Daniel Arasse fait la distinction chez Vasari entre la "bella maniera" qui caractérise l'excellence classique, en particulier celle de Raphaël et de Michel-Ange dans le sens où l'artiste produit des œuvres égales en beauté, en harmonie et en virtuosité à celles de l'antiquité, et "L'arte della maniera" qui caractérise la maîtrise du style, le fait qu'un artiste puisse se distinguer par un style particulier. Une façon de dessiner ou de peindre qui, non seulement, est admirable, mais qui de plus, rend les œuvres de l'artiste reconnaissables. Sa patte, sa touche personnelle.
Le maniérisme, selon Daniel Arasse est lié chez Vasari à "L'arte della maniera", et non à la "bella maniera".

Dans les faits, avec le maniérisme, la beauté va être circonscrite à l'oeuvre elle même, le lien avec la beauté du modèle, la beauté intrinsèque de la réalité va être rompu. La pratique artistique et les œuvres vont perdre cette transcendance. Transcendance du quattrocento où la beauté de l'oeuvre est censée dépasser l'oeuvre et faire référence à une beauté qui est en dehors de l'oeuvre, et qui donc la transcende.

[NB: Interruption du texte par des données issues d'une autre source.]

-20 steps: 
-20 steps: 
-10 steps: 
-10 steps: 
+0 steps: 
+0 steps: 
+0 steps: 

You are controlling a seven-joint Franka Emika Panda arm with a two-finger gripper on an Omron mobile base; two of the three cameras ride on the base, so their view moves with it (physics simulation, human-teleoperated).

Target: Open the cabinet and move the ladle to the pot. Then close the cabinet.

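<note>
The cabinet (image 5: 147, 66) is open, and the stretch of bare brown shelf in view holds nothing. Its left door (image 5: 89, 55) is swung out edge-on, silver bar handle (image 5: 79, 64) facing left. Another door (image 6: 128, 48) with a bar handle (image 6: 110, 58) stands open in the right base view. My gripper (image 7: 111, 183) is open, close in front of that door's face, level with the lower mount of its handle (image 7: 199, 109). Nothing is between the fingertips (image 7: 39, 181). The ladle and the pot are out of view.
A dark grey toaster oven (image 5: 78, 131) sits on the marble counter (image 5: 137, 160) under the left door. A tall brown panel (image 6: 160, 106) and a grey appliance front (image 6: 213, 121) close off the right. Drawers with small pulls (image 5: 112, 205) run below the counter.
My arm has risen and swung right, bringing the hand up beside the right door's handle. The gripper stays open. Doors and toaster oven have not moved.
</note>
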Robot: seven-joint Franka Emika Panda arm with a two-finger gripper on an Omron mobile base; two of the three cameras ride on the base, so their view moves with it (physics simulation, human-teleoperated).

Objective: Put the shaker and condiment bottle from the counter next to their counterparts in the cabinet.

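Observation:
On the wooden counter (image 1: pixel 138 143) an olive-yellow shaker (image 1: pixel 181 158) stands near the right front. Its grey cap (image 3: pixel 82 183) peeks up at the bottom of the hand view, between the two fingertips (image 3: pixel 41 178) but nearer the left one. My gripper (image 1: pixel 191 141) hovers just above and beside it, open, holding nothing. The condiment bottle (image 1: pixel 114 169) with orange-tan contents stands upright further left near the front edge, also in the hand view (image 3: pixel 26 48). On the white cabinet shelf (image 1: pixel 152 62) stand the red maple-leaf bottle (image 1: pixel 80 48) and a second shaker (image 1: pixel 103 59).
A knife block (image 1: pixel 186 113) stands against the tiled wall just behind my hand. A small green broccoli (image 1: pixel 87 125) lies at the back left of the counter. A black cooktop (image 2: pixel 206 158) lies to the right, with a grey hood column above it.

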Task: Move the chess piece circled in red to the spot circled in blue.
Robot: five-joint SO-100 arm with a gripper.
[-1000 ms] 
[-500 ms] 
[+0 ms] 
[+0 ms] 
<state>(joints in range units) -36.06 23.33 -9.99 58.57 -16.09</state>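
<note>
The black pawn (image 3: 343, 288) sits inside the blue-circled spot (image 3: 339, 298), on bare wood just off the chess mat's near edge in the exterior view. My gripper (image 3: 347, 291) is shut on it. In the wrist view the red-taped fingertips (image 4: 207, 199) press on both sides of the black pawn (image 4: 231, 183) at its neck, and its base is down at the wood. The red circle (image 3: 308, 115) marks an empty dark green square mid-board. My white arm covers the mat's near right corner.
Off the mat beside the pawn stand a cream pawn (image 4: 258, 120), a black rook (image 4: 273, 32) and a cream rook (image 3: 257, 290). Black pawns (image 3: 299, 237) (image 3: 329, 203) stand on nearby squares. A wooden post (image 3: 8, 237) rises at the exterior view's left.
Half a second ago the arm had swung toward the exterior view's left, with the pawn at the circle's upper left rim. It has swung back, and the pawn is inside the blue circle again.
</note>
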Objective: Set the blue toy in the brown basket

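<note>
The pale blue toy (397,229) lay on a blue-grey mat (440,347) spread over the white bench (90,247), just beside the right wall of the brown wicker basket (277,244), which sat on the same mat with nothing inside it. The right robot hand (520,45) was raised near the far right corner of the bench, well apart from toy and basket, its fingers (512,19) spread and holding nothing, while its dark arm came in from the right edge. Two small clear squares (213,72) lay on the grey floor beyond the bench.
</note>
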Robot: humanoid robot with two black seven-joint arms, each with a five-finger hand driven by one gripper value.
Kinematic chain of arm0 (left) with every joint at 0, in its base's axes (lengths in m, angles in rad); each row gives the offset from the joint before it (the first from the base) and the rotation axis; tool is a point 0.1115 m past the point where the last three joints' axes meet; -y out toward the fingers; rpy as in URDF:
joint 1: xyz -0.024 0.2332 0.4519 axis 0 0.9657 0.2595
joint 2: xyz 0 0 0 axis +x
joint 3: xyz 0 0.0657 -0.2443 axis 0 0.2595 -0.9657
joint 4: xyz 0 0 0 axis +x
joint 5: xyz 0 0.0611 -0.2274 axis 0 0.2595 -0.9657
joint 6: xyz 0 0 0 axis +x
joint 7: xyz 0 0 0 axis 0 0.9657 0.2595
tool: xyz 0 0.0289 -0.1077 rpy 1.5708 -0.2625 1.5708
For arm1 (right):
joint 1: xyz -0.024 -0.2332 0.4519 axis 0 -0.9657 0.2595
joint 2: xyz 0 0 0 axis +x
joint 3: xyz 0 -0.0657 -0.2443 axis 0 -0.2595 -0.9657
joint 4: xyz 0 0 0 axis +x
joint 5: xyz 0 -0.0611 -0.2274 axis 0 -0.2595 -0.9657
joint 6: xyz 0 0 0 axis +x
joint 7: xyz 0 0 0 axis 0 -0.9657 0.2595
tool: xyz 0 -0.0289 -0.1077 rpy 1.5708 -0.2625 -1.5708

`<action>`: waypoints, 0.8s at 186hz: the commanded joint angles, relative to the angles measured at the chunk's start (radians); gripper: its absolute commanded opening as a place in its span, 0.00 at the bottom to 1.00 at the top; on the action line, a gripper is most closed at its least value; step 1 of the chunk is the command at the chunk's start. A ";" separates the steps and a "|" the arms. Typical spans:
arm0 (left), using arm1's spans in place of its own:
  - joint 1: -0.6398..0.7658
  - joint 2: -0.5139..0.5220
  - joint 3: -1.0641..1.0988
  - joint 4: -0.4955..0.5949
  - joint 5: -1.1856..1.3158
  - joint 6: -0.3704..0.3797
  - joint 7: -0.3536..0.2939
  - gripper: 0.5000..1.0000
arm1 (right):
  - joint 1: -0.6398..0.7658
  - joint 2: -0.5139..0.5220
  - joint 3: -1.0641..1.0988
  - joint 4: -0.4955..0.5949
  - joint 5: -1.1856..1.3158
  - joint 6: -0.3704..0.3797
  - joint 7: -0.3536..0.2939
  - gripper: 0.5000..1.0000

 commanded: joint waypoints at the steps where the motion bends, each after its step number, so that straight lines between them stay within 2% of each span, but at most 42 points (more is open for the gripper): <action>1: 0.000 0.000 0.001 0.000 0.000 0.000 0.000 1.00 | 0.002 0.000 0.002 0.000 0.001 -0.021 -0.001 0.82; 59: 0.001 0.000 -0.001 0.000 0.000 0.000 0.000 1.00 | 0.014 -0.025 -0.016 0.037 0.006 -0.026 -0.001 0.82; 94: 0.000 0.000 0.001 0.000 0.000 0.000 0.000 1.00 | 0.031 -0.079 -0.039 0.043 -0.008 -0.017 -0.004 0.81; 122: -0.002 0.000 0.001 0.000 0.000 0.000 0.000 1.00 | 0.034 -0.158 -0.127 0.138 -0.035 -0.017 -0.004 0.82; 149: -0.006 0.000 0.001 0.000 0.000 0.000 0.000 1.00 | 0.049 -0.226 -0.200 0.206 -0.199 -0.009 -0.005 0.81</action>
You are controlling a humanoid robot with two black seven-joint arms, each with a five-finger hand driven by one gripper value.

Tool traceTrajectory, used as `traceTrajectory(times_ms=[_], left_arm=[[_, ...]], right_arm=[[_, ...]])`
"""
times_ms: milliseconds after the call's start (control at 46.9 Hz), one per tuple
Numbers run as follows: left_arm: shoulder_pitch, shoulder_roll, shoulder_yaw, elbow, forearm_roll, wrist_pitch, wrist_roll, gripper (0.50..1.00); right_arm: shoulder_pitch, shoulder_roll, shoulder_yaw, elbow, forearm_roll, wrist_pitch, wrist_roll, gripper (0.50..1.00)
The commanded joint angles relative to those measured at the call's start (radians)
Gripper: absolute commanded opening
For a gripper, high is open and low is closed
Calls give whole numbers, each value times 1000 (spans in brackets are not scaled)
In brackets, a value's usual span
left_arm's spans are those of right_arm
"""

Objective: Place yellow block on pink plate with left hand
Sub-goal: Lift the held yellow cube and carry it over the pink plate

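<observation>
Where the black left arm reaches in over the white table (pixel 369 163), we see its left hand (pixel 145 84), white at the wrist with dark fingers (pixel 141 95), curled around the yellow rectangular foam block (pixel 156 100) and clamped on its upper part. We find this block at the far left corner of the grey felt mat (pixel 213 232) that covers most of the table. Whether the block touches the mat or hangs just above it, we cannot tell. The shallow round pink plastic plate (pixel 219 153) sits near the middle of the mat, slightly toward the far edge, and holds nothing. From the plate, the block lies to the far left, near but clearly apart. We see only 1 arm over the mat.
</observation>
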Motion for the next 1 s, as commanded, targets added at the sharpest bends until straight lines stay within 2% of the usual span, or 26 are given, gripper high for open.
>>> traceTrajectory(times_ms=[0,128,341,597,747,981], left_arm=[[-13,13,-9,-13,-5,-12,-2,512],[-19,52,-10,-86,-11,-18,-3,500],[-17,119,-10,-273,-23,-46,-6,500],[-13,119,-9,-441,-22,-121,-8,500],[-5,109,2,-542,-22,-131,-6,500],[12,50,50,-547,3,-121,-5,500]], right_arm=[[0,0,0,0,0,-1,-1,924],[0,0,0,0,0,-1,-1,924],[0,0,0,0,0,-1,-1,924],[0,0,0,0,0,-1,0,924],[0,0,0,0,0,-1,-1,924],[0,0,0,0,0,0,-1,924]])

Transcendance qui fonde la pratique artistique sur la matérialisation dans l'oeuvre des concepts de beauté et de sublime qui dépassent l'art lui-même.
On date ce courant de 1520 (mort de Raphaël) ou de 1530. c'est une réaction amorcée par la période de trouble correspondant au début du XVIème siècle et en particulier le sac de Rome de 1527 qui ébranla l'idéal humaniste de la Renaissance. Ce moment où l'homme perdit l'idéal qu'il avait de lui même.
Il y a dans le courant maniériste une désillusion et de ce fait une réaction face à l'harmonie de la peinture de la première renaissance. Comme si les artistes avaient décidé de se détourner de l'harmonie parce qu'elle n'était pas (ou plus) de ce monde, ou peut être, ce qui est un peu la même chose, parce que jugée trop naïve.



J'avais déjà fait une copie de l'étude de Raphaël précédemment. Je la remets dans cette article.

Au regard de la dernière que j'ai faite, cette première étude est résolument maniériste. Il y a beaucoup d'artifices pour faire "joli".

La dernière étude est plus simple, mais l'intensité du regard, sa ferveur, la pureté qui émane du personnage est plus dans l'esprit du Quattrocento.

Deux dessins valent mieux qu'un long discours. Je crois que la différence entre les deux dessins illustre parfaitement la différence entre le style originel du Quattrocento et sa dérive en courant maniériste.


Nous avons évoqué précédemment, et tout au long de l'article, l'engouement du public pour l'art de la renaissance. Mais ce n'est pas tout.
Il se trouve que les artistes eux-mêmes, et souvent les anglais ou les américains, commencent à étudier sérieusement l'art du Quattrocento et que je vois s'amorcer un retour aux sources dont je me sens solidaire. J'ai souvent parlé de Robert Liberace, de Theresa Oaxaca, mais on peut aussi citer Shane Wolf et il y a aussi cette artiste anglaise que j'aime beaucoup Natalie Papamichael. Ces artistes ont souvent passé plusieurs mois ou années à Florence au contact des œuvres anciennes et les influences du Quattrocento et du Cinquecento sont perceptibles dans leur travail...

Cependant, malgré leur talent incontestable, malgré leur technique prodigieuse, je trouve qu'il manque à ces artistes une petit quelque chose pour nous donner le frisson que nous donne certaines œuvres de la renaissance. Les œuvres de ces artistes contemporains sont souvent froides, non seulement du point de vue des couleurs, mais de l'atmosphère aussi. Trop techniques, il leur manque ce petit supplément d'âme, ce supplément de grâce présent dans l'art du Quattrocento. Peut être que ces néo-figuratifs anglais et américains ne le cherchent tout simplement pas et dédient leur art à la recherche exclusive de la Bella Manirera.

J'essaie pour ma part d'aller plus loin et de retrouver ce charme perdu depuis le 15 ème siècle...

Notes :
1 - Michel-Ange, Le dessin et l'idée, Encyclopaedia Universalis - Martine Vasselin, ancienne élève de l'École normale supérieure de Sèvres, maître de conférences en histoire de l'art des Temps modernes à l'université de Provence.